Re: Question on file compare
by muppetjones (Novice) on Mar 13, 2012 at 21:28 UTC

    First, you can shorten your code just a bit by removing the use of $_.

    while (my $ptfkey = <F2>)

    The regex where you read in file 2 has a couple of issues. First, it forces start and end of line matching (^ and $, respectively). Next, it only matches the pipe and the whitespace on either side of it, so it will only match lines with ' | \n'. Lastly, it deletes everything that it matches.

    If you only need to identify information in the first column, you only need to do this:

    while (<F2>) { $ptfkey = $_; # you can skip this using above suggestion $ptfpn = $ptfkey; # don't need this if just matching $ptfpn =~ m/^(\w+)/; # if only letters and numbers $ptfpn =~ m/^([\d\-\.]+)/; # if it's a float $F1hash{$1} = 1; }

    Secondly, the line that checks for the value should be throwing you an error:

    if ($PartNumber =~ $Flhash{$PartNumber}) {

    (Or, there are some languages that treat '=~' as a negation, kind of like '!=', so it could just be a typo.)

    All you need to do is check to see if the value exists in the hash we created above:

    if (exists $F1hash{$PartNumber}) {

    Hope this helps.

    Edit: I also just realized you declared %F1hash twice -- you should add the following to your code:

    #!c:\perl\bin\perl -w # note the addition of the -w use diagnostics; use strict;
      The regex where you read in file 2 has a couple of issues. First, it forces start and end of line matching (^ and $, respectively). Next, it only matches the pipe and the whitespace on either side of it, so it will only match lines with ' | \n'. Lastly, it deletes everything that it matches.

      The pipe character, if un-escaped means "or" in a regex. This regex would delete the white space in a line containing only white space - not too useful. I don't see that /g does anything. Not sure what the OP wanted to happen. But you are right, this almost assuredly not it.
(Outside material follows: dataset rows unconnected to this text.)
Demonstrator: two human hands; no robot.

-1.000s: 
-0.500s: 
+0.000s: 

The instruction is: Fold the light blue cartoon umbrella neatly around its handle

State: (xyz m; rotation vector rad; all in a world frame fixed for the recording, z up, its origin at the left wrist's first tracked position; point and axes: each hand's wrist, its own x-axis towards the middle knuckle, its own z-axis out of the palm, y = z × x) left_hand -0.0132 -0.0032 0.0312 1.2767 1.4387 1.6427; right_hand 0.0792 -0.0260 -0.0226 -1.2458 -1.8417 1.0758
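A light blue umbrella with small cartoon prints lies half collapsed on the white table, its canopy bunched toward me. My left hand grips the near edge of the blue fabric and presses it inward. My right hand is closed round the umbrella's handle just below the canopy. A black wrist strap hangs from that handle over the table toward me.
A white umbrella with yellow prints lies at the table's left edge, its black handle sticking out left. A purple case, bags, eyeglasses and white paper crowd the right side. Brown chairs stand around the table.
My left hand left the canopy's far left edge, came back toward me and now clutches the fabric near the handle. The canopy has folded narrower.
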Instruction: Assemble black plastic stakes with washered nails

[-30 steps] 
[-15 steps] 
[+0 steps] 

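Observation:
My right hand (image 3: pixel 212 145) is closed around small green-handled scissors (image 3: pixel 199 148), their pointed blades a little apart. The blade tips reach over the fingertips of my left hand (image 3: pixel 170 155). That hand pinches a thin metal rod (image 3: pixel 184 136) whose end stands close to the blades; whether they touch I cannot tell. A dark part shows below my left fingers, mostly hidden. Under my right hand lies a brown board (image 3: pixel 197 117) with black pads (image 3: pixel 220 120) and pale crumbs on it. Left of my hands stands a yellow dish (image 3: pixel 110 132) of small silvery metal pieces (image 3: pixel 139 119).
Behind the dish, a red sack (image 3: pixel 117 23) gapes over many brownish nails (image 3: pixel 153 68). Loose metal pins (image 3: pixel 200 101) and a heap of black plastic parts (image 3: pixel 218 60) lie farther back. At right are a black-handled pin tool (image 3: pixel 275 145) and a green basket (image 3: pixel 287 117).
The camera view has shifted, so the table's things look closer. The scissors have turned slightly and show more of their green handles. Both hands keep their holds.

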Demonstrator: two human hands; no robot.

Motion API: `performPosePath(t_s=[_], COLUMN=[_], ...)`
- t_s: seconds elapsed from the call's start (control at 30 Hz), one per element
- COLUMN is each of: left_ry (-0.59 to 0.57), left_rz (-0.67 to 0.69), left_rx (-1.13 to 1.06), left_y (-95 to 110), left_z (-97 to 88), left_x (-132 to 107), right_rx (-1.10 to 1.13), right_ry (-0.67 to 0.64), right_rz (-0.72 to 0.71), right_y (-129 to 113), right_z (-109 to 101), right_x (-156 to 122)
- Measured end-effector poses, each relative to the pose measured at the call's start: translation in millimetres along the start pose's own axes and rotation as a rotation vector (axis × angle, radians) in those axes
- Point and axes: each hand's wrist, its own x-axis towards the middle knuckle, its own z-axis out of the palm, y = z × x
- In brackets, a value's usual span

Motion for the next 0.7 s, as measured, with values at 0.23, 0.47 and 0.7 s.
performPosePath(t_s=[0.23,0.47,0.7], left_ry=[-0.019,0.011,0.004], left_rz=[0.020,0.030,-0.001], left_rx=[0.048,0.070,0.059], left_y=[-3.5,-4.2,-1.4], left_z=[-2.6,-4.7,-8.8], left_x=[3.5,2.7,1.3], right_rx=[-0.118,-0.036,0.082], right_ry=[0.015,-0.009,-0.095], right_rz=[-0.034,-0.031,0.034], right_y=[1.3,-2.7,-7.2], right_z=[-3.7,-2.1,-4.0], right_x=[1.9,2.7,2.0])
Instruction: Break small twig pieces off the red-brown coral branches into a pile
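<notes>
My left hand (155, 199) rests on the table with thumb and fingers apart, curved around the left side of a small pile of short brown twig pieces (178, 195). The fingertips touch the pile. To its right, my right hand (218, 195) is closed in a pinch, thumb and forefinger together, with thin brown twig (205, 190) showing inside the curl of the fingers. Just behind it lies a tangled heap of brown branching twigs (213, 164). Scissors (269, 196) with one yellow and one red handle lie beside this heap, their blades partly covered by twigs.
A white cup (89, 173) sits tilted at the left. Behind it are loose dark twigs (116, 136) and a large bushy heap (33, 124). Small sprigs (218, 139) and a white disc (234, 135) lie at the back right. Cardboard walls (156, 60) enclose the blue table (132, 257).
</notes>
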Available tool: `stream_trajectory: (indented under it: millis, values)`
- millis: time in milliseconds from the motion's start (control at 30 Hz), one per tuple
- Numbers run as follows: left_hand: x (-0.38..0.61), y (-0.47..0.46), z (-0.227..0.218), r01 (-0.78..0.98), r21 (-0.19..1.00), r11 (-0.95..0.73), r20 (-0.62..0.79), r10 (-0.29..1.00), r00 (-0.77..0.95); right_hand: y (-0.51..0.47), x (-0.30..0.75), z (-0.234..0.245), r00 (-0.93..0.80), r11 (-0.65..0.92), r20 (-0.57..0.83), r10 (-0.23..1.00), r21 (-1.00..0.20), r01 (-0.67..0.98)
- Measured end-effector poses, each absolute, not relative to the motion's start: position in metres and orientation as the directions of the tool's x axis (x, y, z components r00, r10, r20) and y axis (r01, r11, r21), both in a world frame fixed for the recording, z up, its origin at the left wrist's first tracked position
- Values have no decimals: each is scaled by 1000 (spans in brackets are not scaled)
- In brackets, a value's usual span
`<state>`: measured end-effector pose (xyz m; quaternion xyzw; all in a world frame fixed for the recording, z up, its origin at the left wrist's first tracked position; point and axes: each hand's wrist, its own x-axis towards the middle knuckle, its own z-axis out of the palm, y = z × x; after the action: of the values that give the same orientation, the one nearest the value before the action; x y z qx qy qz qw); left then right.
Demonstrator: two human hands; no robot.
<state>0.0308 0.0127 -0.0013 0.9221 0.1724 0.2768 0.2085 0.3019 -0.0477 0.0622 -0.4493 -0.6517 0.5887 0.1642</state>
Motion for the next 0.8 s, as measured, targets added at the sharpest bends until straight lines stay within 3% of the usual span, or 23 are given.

Re: Question on file compare
by JavaFan (Canon) on Mar 14, 2012 at 07:49 UTC
    $F1hash{$ptfkey, $ptfpn} = $ptfpn;
    This looks very fishy to me. Are you sure you want to use this as the hash key? The key will be a concatenation of complete line (including the newline), the value of $; (defaults to "\x{1C}"), and then the line again, but with trailing and leading whitespace removed.

    I think you just want $F1hash{$ptfpn} = 1; here.